Foto: Jiwa-Jiwa yang Hilang

Muhammad Zaenuddin|Katadata
4/6/2021, 10.11 WIB

Adalah mereka Jiwa-jiwa yang hilang, Orang Dlam Gangguan Kejiwaan (ODGJ)

Pidato tanpa kejelasan, tangisan, dan nayanyian samar-samar memenuhi ruang berjeruji besi yang sumpek dan minim cahaya pada pagi itu. “Serius mau masuk nih mas?”, tanya Abdul, salah seorang pengurus kepada saya dan teman-teman saat berkunjung di Yayasan Bina Tauhid Daarul Miftahudin, Bogor, Jawa Barat.
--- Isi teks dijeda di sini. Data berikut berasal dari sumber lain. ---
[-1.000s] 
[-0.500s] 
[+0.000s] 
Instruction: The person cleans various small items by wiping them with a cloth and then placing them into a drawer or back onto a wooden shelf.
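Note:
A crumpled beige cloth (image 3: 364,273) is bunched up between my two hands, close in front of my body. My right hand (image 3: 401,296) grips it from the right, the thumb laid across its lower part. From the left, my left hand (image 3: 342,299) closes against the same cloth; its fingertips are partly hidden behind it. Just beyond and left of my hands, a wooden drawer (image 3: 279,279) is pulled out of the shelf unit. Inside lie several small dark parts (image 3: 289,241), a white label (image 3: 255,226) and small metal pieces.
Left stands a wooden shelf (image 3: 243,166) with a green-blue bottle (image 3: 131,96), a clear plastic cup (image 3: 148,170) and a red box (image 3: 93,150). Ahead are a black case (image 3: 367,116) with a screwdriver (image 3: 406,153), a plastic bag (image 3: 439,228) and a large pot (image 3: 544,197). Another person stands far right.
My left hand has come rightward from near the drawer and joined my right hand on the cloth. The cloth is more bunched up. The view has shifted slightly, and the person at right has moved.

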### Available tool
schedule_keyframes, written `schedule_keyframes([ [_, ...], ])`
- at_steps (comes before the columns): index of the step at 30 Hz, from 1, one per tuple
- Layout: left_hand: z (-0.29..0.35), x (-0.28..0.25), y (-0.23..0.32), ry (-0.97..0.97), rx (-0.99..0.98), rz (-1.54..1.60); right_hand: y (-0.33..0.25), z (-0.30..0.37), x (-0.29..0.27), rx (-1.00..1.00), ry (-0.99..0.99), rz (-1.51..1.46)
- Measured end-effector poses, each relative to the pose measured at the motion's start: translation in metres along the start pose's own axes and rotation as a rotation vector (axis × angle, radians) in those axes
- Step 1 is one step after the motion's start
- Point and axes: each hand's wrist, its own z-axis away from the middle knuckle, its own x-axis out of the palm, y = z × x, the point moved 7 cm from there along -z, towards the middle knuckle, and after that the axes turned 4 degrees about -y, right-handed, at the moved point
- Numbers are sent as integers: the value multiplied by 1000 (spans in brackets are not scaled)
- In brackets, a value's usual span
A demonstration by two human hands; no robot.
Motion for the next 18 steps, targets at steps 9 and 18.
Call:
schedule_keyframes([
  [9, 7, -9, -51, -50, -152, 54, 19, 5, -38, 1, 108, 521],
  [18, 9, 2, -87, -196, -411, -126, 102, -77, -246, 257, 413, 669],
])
Bau tak sedap tajam menyengat, dinding dan lantai yang lembab, makan, minum dan MCK bercampur di ruangan tanpa jendela tersebut.

“Mas nanti minta rokoknya ya, atau gak beli nabati oke” ucap lelaki muda tanpa busana. “Mas itu kamera apa, foto dong foto” suara lelaki kurus tinggi keturunan arab dari dalam mushala yang terpaksa dijadikan kamar karena kapasitas ruang yang tak mencukupi, Idealnya di isi 10-15 warga binaan kini lebih dari 150 pasien harus berbagi dengan tiga kamar yang ada.  Panggilan dan tepuk tangan sering kali dilakukan pasien tanpa ada kejelasan, terlihat adanya niat berkomunikasi dari Orang Dalam Gangguan Jiwa (ODGJ) kepada saya saat berkunjung ke yayasan yang awal mulanya adalah sebuah pesantren salafi tersebut itu sebenarnya ada.

"Awalnya disini dulu pesantren salafi, dimana santri hanya mengaji dan menghafal Al-Quran. Namun sewaktu itu ada orang tua santri yang menitipkan anggota keluarganya yang mengalami stress akibat gagal menjadi Lurah dan sembuh, sejak itulah banyak orang-orang berdatangan dari wilayah Bogor hingga luar pulau Jawa menitipkan orang-orang yang hilang jiwanya sampai jadi seperti yang mas lihat sekarang ini," tambah Abdul.

Selanjutnya saya diperkenalan  dengan pendiri sekliagus ketua Yayasan Abah Hendra, usianya sudah lebih dari 60 tahun. Di usia tuanya, Abah Hendra yang bernama asli Ropiuddin Sukarta Dirdja  sudah menangani dan mengobati sekitar 900 pasien cacat mental, gangguan jiwa yang kebanyakan akibat kecanduan narkotika dan pemutusan hubungan kerja di massa pandemi Covid-19 ditampung di Lembaga Kesejahteraan Sosial (LKS) yang didirikannya sejak tahun 2010 silam dan mengoperasikannya dengan mandiri tanpa bantuan pemerintah,. 

Dengan luas tanah 1200 meter persegi Abah dibantu oleh 5 pengurus LKS yang merupakan mantan warga binaan mengurus sebanyak 150 lebih Orang Dalam Gangguan Kejiwaan (ODGJ) mulai dari memberi makan, memandikan hingga mengajari sholat hingga membaca Al-Quran dengan kesabaran. "Ya kita cuma bisa mecoba untuk berempati kepada sesama manusia itu pakai konsep memanusiakan manusia" pungkas abah di saung yang tak jauh dari LKS.

Selain mengeluarkan warga binaan dari borgol jiwa abah juga kerap kali mengisi kajian-kajian dan tausiyah di masjid desa, menurut abah setiap amal baik yang dilakukan oleh manusia bisa menjadi tabungan di hari akhir nantinya. abah juga menambahkan ada lima cara pengobatan yang diterapkan, yaitu zikir, shalat, refleksi, urut, dan tadarus. Doa, ikhtiar, adalah senjata umat muslim, lambat laun dengam penuh kesabaran dan ikhlas berhasil mengobati pasien menjadi manusia normal yang lebih bermartabat.